With a recently signed settlement with the state of Arizona ending the longstanding conflict over the Desert Diamond Casino in its corporate pocket, the Tohono O’odham Gaming Enterprise has announced that it will begin building the 0 million resort and casino near Glendale by the end of 2017.
The 1 million square foot resort will include five restaurants, bars and a Las Vegas style casino double the size of the current facility. Building is expected to take less than two years to complete. The new casino itself will be 75,000 SF, compared to 35,000. It will offer slots and table games.
The tribe and state had battled in the courts since 2009, although consistently the tribe came out on top. Nevertheless, the state had found a way to create a significant problem for the casino when it refused to certify the tribe’s Class III slots, which meant that the tribe could only offer Class II games when it opened the Desert Diamond Casino in 2015, while it took the state to court again. That meant it was limited to bingo-based slots and no table games. During that battle, the state also denied the casino a liquor license.
In May Governor Doug Ducey and the tribe announced an accord that ended that battle, and cleared the path for the tribe to create its full-blown resort, which will be north of the existing casino. Once it opens the old casino will be turned into a warehouse. The new compact does require that the tribe no open any further casinos in the Phoenix metro area.
Andy Asselin, chief executive officer of the gaming enterprise, hailed the development: “This has been a long time coming, and we will continue to work with the community to ensure that construction proceeds smoothly.”
The long legal struggle had also included several rival gaming tribes, who claimed that the tribe had violated an agreement made in 2002 not to build a casino in Phoenix valley.
The Tohonos argued that they had a right to buy and build on land in the West Valley with money from a land settlement from the U.S. government, which paid for inundating the tribe’s original reservation when it built a dam on the Gila River.
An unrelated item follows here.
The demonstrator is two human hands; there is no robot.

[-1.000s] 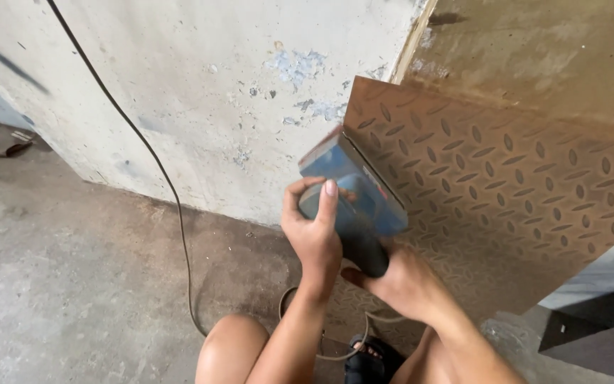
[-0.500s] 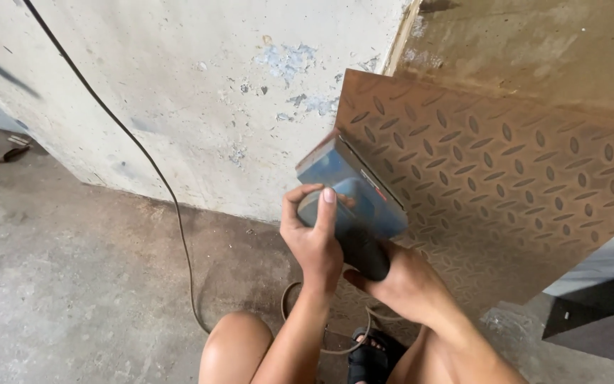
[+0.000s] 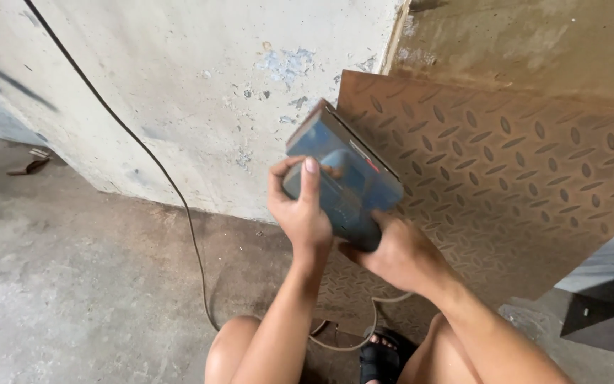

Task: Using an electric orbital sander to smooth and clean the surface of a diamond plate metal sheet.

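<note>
Against the brown diamond-tread metal plate, seen from the head camera looking down, a blue power sander sits with its flat base pressed to the plate's left part, near the plate's upper left corner. Both hands are clamped on this tool: the left hand wraps the upper body from the left side, thumb lying up along the blue housing and fingers curled round the far edge, while the right hand grips the dark lower end of the tool from below and from the right. Each hand is closed firmly on the sander, and the two hands lie close together, nearly touching. The plate leans tilted against a pale, chipped concrete wall, with a rusty brown panel behind its upper edge. A thin black cable runs down the wall and along the grey concrete floor, and a lighter cord loops near the person's bare knees at the bottom of the view. One foot in a black sandal shows between the legs, just below the plate's lower edge.
</note>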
In 2003 the tribe bought the land near Glendale, a year after the state’s voters approved tribal gaming and a compact that other tribes believed, and the state asserted, would prevent such casino. However, in subsequent court cases, judges ruled that while the Tohonos might have privately assured other tribal leaders that they would never build a casino in the Phoenix valley, nothing in the compact prevented them from doing so.
Early last year the 9th U.S. Circuit Court of Appeals ruled that the casino met federal law and the 2002 gaming compact. The agreement in May ended all further legal challenges.